Activity: In the data below, find each line containing the string "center" and return it.

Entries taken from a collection
★ ★ ★ ★
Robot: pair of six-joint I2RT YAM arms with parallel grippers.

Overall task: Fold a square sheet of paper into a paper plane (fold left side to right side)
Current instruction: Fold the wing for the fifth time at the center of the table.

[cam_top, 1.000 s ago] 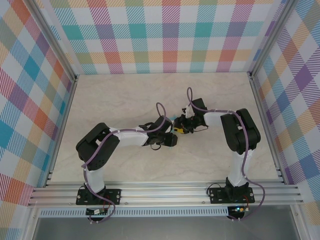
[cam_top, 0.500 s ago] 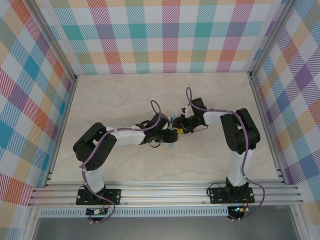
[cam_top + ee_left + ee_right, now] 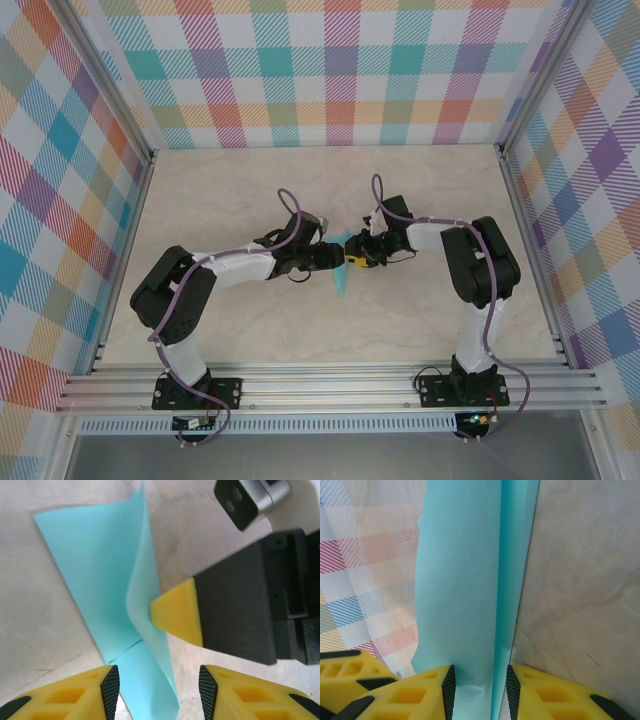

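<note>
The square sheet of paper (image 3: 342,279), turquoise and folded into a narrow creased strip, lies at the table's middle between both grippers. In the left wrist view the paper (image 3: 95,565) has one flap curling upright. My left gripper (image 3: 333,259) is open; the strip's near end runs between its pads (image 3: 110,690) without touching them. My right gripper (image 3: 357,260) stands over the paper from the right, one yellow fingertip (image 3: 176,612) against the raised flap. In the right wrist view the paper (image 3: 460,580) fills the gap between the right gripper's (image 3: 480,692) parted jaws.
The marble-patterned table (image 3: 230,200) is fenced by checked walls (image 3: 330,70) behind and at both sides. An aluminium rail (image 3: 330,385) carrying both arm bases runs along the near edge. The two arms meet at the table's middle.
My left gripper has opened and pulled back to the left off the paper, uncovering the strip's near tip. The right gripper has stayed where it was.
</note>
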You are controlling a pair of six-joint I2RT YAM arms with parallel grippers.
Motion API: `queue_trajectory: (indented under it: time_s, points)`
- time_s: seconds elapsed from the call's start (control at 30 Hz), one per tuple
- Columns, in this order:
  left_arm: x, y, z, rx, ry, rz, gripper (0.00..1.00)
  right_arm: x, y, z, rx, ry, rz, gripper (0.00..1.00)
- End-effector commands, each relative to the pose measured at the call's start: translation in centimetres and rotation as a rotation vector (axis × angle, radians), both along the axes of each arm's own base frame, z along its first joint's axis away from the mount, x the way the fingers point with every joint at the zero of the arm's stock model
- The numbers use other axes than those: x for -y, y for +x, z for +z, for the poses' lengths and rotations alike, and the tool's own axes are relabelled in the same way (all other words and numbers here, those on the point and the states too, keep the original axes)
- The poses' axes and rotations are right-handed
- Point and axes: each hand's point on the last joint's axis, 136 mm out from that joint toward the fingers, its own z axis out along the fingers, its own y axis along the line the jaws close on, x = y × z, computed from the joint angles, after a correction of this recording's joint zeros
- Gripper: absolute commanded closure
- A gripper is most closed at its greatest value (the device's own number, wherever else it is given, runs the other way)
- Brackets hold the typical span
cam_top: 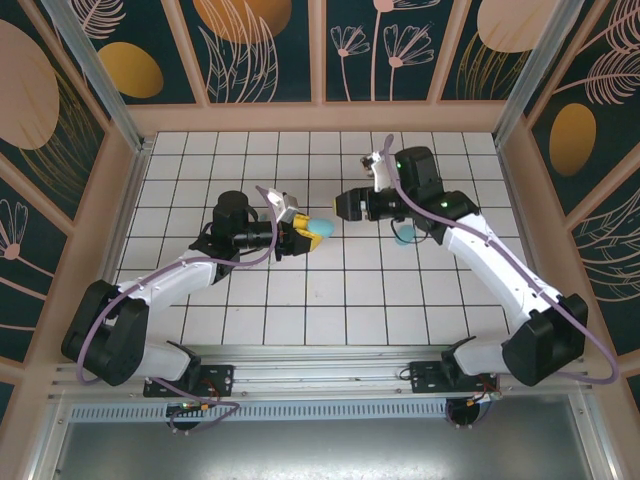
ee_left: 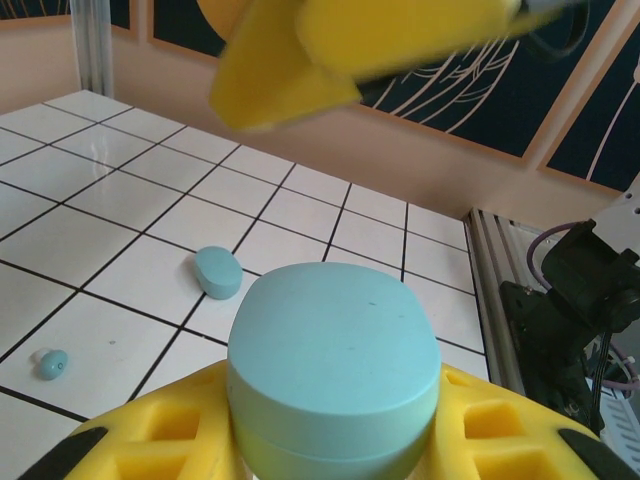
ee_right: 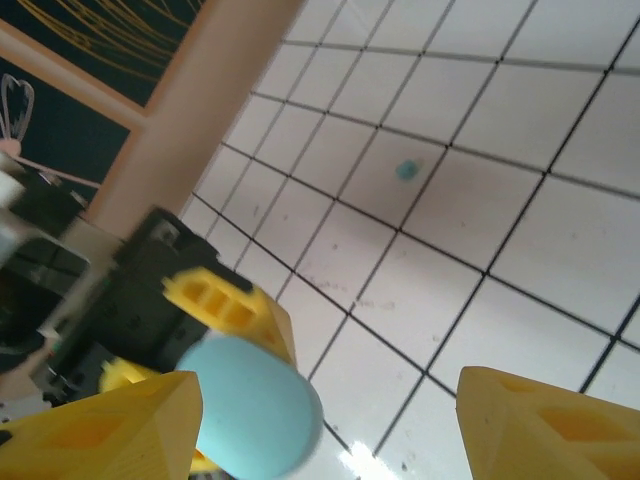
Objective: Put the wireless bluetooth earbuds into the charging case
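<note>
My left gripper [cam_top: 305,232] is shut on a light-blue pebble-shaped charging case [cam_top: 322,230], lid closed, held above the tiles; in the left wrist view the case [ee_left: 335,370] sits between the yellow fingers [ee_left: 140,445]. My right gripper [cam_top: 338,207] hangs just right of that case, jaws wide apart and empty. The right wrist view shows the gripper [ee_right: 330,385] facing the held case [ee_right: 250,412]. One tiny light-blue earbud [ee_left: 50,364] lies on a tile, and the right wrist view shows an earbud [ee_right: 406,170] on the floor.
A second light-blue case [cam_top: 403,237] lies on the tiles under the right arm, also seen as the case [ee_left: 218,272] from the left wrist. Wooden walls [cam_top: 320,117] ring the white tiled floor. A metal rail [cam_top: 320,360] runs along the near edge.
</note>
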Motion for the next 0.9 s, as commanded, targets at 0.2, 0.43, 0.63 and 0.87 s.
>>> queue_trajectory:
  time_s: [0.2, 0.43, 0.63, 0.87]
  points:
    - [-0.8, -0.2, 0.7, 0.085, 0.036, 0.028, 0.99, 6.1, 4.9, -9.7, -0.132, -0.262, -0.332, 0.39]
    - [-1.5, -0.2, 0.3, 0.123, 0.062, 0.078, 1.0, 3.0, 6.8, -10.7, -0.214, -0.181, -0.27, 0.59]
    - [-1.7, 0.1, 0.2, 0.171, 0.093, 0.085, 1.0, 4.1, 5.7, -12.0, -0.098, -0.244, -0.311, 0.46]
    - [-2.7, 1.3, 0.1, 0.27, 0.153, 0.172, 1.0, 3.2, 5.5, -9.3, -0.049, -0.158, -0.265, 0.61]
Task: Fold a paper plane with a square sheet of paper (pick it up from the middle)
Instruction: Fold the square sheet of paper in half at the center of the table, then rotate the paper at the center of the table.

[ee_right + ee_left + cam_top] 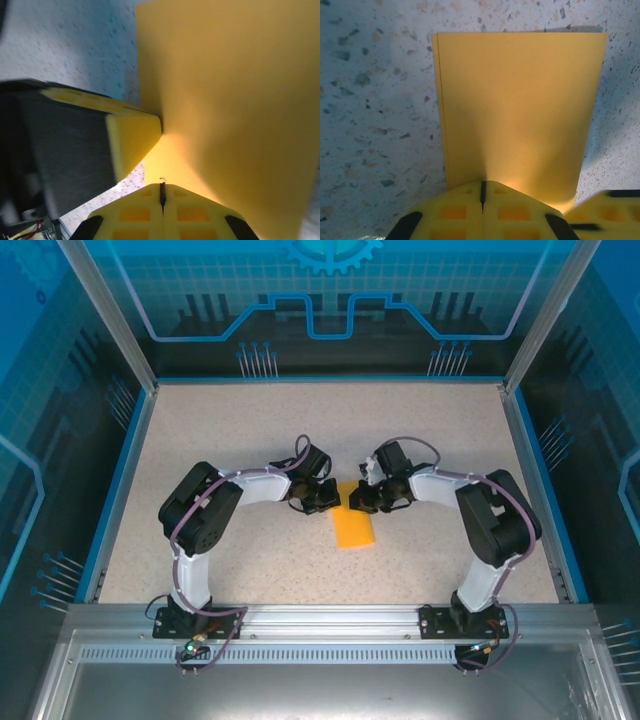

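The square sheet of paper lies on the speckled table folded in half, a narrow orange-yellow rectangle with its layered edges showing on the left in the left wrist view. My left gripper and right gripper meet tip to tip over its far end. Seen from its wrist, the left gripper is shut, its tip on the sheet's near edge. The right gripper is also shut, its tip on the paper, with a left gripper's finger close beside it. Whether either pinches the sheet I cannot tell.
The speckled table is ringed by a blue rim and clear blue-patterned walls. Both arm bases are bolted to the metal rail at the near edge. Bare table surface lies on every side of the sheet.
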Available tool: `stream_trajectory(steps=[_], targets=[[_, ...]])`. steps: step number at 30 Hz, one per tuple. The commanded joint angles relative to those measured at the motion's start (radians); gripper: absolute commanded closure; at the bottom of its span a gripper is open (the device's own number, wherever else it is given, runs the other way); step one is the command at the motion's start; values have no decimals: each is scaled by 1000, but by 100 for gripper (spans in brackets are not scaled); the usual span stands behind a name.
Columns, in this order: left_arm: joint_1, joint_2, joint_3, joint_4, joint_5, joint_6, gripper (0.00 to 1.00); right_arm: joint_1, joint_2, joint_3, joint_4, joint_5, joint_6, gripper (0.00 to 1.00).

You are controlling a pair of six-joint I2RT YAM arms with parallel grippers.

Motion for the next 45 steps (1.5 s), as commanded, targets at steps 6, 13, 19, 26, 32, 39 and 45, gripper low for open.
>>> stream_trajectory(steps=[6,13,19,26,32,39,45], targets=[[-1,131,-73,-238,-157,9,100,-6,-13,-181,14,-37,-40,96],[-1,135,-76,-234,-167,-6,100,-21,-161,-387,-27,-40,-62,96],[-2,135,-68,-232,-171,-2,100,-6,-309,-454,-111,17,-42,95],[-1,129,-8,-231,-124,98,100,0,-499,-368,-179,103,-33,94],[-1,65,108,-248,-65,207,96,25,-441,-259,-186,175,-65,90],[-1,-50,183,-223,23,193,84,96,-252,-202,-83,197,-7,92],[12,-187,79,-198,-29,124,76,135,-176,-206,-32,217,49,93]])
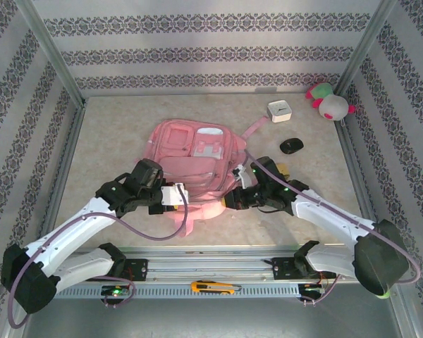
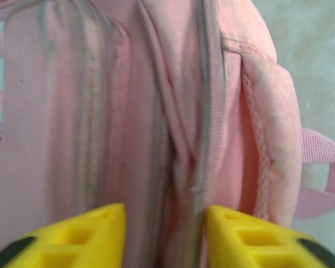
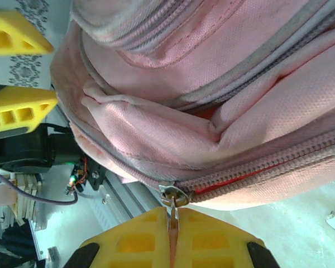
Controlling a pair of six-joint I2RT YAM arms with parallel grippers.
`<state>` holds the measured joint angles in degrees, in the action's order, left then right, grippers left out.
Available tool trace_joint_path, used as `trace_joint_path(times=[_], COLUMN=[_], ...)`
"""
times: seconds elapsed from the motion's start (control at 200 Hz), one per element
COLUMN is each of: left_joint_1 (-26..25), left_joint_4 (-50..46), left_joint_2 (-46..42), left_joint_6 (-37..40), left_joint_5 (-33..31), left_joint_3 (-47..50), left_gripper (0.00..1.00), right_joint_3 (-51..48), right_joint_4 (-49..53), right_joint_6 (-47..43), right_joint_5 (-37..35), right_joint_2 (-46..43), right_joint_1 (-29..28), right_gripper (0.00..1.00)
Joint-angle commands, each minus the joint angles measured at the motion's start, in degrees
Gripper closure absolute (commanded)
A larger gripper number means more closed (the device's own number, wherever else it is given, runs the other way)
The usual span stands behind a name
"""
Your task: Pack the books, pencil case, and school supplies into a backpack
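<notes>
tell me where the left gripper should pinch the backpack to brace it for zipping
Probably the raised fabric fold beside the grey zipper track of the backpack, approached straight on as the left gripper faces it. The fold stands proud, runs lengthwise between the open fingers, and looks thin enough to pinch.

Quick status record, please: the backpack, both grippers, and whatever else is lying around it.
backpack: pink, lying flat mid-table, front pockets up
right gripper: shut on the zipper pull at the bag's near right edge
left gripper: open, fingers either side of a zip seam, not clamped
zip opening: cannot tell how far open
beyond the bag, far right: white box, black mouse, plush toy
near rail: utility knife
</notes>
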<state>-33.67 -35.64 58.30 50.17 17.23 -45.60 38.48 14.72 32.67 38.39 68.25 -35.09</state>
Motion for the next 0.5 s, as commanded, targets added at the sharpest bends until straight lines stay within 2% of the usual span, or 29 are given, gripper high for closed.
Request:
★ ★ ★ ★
Written response:
Current instruction: Fold the wing for the fifth time at the center of the table.
Instruction: Fold the square sheet of paper in half at the center of the table, then rotate the paper at the center of the table.

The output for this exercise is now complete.